Allen Foster

Personal information
- Full name: Allen Foster
- Date of birth: 1887
- Place of birth: Rawmarsh, England
- Date of death: 8 August 1916 (aged 28–29)
- Place of death: Corbie, France
- Position(s): Inside left

Senior career*
- Years: Team / Apps / (Gls)
- Parkgate Athletic
- 0000–1909: Rotherham Town
- 1909–1911: Bristol City / 13 / (1)
- 1911–1916: Reading / 146 / (67)

= Allen Foster =

English footballer (c. 1887–1916)

Allen Foster (c. 1887 – 8 August 1916) was an English professional footballer who made over 140 appearances in the Southern League for Reading. An inside left, he also played in the Football League for Bristol City.

== Career ==
Foster was born in Rawmarsh, Yorkshire and began his career in non-League football with Parkgate Athletic and Rotherham Town. He moved to First Division club Bristol City in 1909, but made just 13 appearances, scoring one goal. Foster's prolific scoring for the Bristol City reserve team in the Great Western Suburban League prompted newly promoted Southern League First Division club Reading to sign him for a £75 fee in August 1911. A successful player with Reading, he was remembered for his hat-trick scored against Italian giants AC Milan in the Biscuitmen's 5–0 victory on 13 May 1914. The result prompted the leading Italian newspaper Corriere della Sera to report that "without doubt, Reading FC are the finest foreign team seen in Italy". Foster finished his professional career with Reading with 73 goals.

== Personal life ==
Foster was married and while a footballer with Parkgate Athletic, he worked in the fitter's room at a colliery.
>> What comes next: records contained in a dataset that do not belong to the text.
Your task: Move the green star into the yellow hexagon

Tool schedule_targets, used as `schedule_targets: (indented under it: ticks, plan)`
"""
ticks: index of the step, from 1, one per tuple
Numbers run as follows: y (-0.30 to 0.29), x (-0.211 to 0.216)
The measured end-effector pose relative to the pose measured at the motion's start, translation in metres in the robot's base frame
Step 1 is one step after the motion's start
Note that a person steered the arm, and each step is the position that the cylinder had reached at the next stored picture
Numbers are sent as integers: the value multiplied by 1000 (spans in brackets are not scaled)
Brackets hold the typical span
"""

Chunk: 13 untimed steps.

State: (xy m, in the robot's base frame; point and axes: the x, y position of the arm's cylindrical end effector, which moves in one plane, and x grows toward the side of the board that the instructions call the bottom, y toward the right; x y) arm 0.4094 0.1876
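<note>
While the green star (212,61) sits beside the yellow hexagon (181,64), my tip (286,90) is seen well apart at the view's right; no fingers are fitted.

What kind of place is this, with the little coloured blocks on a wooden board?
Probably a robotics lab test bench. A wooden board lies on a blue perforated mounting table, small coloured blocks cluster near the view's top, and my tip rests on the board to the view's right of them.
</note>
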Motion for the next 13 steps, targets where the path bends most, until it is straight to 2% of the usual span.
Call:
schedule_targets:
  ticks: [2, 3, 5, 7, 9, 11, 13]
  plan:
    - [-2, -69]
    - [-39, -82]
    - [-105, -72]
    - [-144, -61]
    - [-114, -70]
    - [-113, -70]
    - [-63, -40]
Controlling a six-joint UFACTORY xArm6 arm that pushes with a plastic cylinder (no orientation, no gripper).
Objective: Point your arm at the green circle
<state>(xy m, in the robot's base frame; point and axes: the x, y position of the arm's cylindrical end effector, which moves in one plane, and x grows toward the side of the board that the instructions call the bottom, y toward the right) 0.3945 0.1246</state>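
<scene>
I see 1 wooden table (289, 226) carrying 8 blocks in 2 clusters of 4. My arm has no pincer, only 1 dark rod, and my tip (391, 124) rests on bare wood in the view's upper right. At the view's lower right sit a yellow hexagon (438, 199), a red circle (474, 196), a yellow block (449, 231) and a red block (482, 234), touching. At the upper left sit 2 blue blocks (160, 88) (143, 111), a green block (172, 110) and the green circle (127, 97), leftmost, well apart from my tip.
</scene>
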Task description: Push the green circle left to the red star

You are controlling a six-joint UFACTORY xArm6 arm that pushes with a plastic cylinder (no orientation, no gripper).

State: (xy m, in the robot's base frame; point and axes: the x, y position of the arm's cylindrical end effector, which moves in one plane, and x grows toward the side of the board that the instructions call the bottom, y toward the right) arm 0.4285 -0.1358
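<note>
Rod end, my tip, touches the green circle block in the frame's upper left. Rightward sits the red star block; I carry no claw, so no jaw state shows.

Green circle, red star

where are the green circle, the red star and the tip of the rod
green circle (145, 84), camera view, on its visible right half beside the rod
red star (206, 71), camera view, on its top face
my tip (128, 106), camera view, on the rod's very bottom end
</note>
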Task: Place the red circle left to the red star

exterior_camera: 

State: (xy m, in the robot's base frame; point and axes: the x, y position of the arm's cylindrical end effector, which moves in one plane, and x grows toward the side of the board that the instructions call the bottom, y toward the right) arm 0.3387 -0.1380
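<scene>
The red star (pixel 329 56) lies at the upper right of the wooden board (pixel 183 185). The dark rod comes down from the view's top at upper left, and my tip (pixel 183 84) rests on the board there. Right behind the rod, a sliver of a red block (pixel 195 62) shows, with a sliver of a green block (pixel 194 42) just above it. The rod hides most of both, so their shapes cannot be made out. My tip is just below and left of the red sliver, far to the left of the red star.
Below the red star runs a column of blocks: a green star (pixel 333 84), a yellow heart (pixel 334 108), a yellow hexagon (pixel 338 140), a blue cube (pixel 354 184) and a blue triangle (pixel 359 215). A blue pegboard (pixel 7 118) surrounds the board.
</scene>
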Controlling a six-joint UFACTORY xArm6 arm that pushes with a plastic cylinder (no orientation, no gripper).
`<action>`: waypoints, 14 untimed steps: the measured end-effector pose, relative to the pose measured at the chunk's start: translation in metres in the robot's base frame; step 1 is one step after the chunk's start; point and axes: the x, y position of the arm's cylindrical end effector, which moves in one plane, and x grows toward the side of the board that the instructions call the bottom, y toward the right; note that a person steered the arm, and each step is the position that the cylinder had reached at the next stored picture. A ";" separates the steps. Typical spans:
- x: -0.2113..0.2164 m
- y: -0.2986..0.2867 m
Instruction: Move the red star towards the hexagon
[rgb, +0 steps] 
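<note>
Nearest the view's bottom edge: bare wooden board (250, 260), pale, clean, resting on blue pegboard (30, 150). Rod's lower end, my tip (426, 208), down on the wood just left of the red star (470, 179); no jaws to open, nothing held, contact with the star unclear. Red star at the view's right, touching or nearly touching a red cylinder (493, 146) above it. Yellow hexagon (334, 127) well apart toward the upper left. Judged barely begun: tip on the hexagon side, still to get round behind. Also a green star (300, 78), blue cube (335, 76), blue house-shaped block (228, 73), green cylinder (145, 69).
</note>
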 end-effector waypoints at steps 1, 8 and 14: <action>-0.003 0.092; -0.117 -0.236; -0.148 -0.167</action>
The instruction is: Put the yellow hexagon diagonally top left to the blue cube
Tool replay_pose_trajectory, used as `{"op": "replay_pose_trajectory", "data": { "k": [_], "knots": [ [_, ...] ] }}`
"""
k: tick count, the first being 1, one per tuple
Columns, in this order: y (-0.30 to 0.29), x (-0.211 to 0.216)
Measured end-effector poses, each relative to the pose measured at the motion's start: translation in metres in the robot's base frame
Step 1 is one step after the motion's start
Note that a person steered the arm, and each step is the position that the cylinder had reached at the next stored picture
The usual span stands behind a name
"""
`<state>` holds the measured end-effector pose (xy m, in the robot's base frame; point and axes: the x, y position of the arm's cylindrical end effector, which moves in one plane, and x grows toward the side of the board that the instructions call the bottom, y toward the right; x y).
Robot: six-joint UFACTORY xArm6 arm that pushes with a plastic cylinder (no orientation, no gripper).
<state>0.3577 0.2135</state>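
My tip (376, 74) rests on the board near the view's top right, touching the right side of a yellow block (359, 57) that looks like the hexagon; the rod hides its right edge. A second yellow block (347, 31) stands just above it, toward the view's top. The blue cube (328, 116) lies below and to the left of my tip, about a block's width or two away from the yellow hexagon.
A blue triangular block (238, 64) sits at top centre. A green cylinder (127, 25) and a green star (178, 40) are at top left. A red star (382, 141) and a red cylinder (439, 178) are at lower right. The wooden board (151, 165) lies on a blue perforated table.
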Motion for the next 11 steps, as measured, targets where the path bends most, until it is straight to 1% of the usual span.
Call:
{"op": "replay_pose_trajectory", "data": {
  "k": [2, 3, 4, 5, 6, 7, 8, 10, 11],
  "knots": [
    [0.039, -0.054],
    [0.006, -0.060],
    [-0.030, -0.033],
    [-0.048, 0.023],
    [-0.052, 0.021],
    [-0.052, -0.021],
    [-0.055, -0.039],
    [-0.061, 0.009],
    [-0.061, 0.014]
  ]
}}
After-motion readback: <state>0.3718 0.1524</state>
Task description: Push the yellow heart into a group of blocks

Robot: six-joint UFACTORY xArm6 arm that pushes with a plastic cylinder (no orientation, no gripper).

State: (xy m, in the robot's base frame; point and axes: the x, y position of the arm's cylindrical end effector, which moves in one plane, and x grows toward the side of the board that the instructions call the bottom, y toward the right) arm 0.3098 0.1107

In 1914, during the early months of the First World War, Foster enlisted as a private in the Football Battalion of the Middlesex Regiment. On 8 August 1916, he went over the top with the battalion at Guillemont, during the Battle of Delville Wood and was shot in the thigh, abdomen and arm. Foster was recovered by four stretcher-bearers from no man's land and was transported to a hospital in Corbie, where he died of his wounds. He was buried in Corbie Communal Cemetery Extension.